Work task:
Although the data below holds other lines too, output only those from the line with "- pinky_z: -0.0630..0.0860" up to and including the line with "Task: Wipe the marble", exactly as they appear.

Entries supplied:
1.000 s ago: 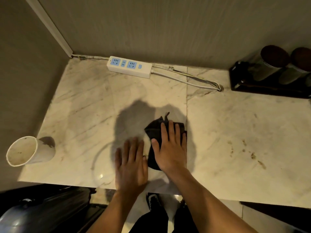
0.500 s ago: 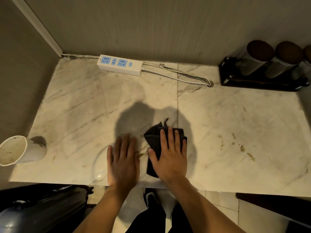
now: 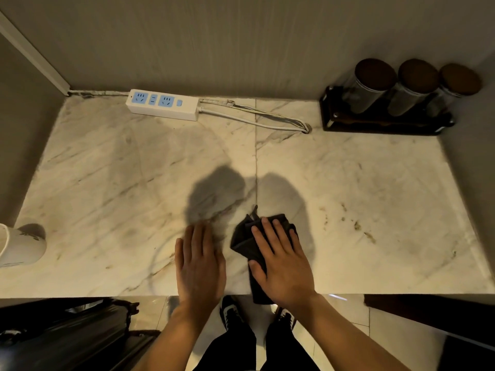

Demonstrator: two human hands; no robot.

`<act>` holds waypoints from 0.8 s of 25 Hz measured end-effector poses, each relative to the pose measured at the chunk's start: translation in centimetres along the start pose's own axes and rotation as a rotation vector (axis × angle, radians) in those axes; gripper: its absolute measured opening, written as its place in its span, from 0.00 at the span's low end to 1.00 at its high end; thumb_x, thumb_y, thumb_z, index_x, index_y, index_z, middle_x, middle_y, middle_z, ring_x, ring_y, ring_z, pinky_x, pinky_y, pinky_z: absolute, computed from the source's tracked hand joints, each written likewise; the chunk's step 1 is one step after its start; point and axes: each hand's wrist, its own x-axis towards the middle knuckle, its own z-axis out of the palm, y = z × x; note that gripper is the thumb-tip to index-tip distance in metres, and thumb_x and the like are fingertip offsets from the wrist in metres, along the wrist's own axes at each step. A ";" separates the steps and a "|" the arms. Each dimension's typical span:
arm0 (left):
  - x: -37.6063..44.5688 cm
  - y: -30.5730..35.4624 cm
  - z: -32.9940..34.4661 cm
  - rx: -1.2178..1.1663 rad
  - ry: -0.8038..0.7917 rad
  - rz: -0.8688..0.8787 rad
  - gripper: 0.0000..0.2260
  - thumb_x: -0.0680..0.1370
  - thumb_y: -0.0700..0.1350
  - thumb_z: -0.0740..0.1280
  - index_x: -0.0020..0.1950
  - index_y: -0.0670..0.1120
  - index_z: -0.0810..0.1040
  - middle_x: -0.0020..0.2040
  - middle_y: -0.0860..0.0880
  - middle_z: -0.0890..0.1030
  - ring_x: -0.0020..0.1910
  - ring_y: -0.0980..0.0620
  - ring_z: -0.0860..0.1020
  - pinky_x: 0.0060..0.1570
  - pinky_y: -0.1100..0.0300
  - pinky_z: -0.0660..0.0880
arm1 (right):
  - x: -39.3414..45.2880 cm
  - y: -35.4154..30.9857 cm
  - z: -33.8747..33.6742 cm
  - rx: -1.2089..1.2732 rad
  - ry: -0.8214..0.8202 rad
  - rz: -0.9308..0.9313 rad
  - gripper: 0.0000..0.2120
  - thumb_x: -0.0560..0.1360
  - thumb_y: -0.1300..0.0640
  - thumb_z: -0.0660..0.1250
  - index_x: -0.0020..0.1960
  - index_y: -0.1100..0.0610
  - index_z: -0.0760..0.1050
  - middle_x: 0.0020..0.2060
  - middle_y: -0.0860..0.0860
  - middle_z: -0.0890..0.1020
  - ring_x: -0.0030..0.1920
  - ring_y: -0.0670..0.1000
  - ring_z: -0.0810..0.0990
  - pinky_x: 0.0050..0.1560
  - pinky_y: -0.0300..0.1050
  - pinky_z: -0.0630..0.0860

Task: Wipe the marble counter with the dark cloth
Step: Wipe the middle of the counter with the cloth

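Both hands sit closer to the front edge of the white veined marble bench (image 3: pixel 107 183) now. Right hand (image 3: pixel 281 266) is flat, fingers spread, pressing the crumpled dark cloth (image 3: pixel 242 241), whose tail droops over the edge. Left hand (image 3: pixel 199 266) lies flat and empty just beside it.

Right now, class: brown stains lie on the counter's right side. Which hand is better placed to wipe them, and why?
The right hand: it already presses flat on the dark cloth, nearest the brown stains. The left hand rests on bare marble counter.
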 end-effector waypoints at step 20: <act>2.4 5.2 1.5 0.005 -0.056 0.114 0.24 0.78 0.50 0.55 0.73 0.43 0.66 0.73 0.42 0.68 0.74 0.44 0.60 0.71 0.42 0.56 | 8.9 5.3 -2.0 -0.076 -0.048 0.022 0.30 0.77 0.42 0.49 0.77 0.51 0.53 0.78 0.52 0.54 0.77 0.54 0.49 0.75 0.56 0.47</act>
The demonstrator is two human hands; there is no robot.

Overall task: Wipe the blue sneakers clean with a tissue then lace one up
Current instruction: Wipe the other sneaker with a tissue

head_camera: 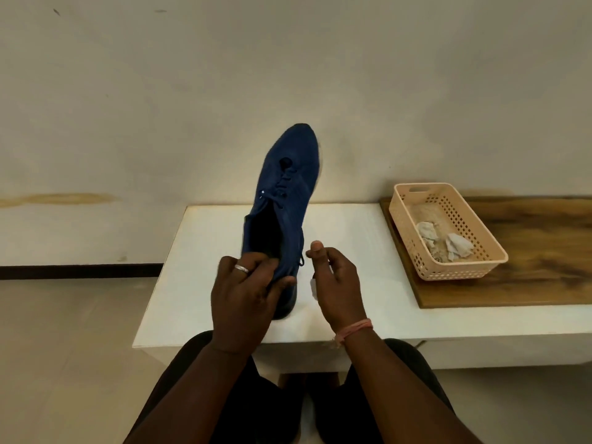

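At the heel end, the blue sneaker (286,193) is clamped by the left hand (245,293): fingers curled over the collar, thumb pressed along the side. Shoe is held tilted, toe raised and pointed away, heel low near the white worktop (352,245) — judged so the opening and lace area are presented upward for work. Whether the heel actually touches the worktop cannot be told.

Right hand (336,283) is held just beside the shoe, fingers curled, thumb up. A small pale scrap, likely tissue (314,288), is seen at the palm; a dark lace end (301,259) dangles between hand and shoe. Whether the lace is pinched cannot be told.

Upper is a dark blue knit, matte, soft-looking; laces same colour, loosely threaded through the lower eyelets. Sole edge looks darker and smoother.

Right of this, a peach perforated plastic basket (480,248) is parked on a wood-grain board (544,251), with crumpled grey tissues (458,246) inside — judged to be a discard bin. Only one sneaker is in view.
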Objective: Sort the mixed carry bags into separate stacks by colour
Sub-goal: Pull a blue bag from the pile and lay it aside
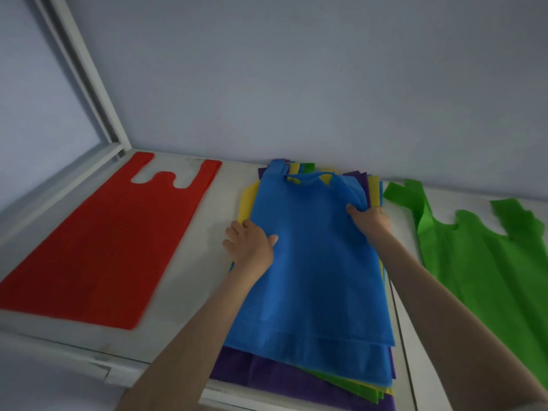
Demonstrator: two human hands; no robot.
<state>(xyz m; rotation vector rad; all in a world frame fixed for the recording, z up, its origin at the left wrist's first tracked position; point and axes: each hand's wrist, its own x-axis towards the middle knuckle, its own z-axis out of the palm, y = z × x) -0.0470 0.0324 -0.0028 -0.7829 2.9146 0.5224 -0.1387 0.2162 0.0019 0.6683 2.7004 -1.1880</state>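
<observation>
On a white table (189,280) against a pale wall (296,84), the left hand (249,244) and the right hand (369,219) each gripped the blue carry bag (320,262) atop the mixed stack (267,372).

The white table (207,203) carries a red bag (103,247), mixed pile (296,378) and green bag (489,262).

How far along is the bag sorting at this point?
Early. Done: a red bag lies alone on the left and a green bag on the right. In hand: the left hand and right hand grip the blue bag. Left: the mixed pile beneath, showing purple, yellow and green.
</observation>
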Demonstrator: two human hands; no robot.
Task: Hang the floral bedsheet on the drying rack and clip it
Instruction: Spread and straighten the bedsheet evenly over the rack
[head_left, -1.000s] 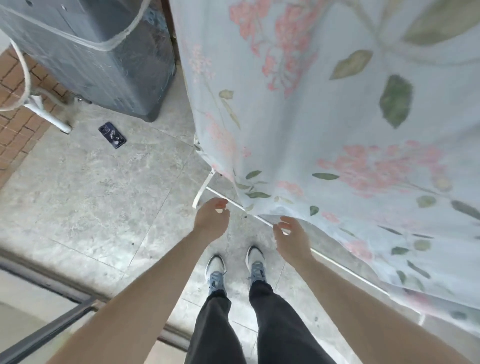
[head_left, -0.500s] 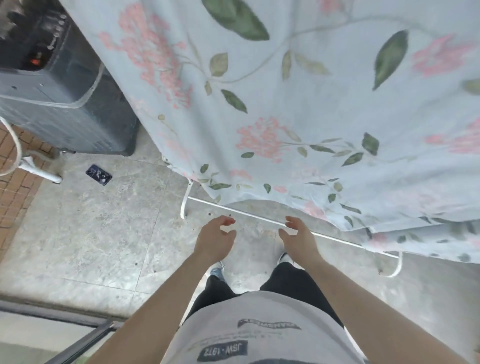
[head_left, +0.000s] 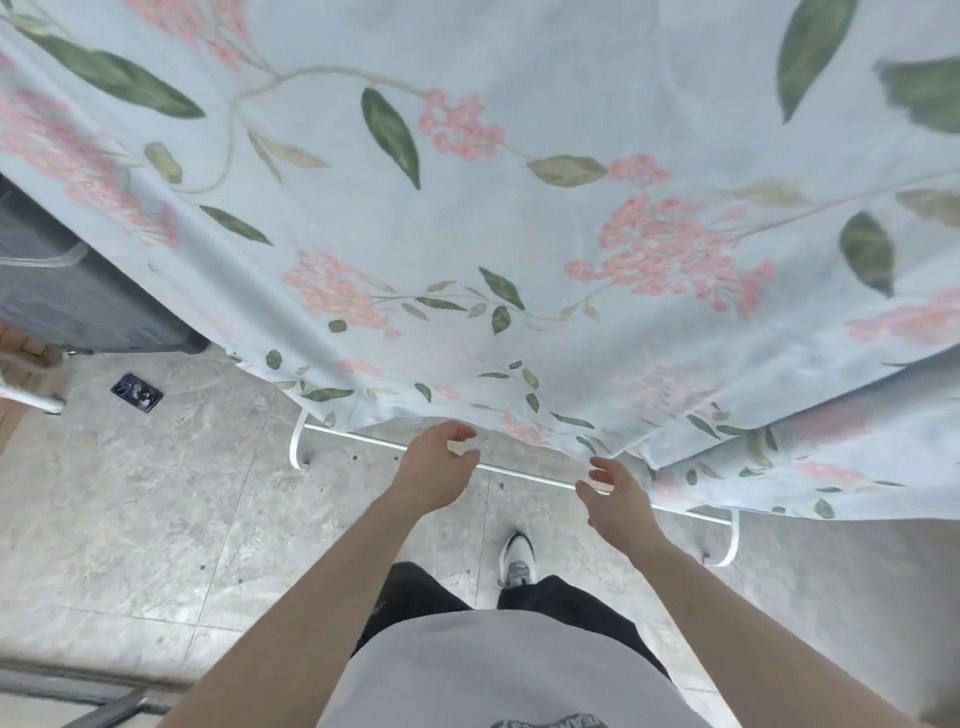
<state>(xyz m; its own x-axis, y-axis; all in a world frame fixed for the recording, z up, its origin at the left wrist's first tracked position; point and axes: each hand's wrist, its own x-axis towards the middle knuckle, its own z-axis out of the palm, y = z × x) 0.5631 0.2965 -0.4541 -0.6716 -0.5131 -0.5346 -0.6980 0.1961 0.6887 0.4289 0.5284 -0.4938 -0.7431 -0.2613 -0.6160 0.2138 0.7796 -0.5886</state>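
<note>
Bedsheet (head_left: 519, 218): pale blue, pink blossoms, green leaves.

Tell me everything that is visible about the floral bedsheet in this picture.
The floral bedsheet is thin, pale blue cloth printed with pink flower clusters and green leaves. It hangs spread wide, filling the upper part of the view, and its lower hem hangs above the white base bar of the drying rack. On the right a second layer shows beneath the front one. The left hand and right hand are just below the hem, not gripping it. No clip is visible.
</note>
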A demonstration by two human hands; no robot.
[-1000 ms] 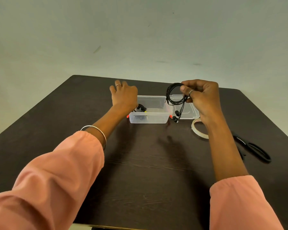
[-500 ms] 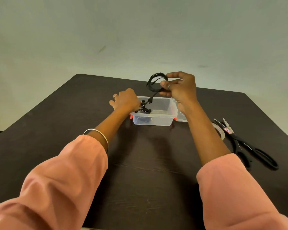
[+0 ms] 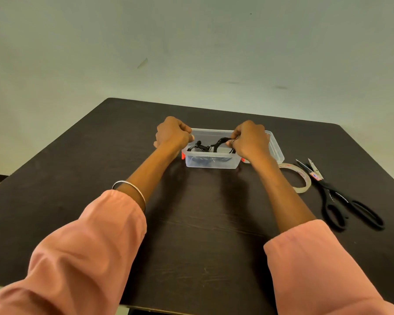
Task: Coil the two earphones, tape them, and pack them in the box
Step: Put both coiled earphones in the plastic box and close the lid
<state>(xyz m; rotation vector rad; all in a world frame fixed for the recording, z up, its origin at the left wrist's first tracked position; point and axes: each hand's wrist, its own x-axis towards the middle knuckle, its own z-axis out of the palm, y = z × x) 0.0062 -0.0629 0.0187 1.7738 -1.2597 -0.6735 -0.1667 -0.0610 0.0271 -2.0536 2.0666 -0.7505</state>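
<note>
On the dark surface (image 3: 203, 223) sits the clear box (image 3: 212, 161). The right hand (image 3: 250, 142) pinches a coiled black earphone (image 3: 221, 143) over the box's opening; another coil (image 3: 198, 147) lies inside. The left hand (image 3: 172, 135) grips the box's 9 o'clock rim, fingers curled. Tape roll (image 3: 301, 178) and scissors (image 3: 341, 196) lie at 3 o'clock.

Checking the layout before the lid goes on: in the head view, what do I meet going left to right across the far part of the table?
left hand → clear box with earphones inside → right hand pinching a coiled earphone → tape roll → scissors.
</note>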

Reply to the exercise:
  - pinky_z: -0.0630..0.0860

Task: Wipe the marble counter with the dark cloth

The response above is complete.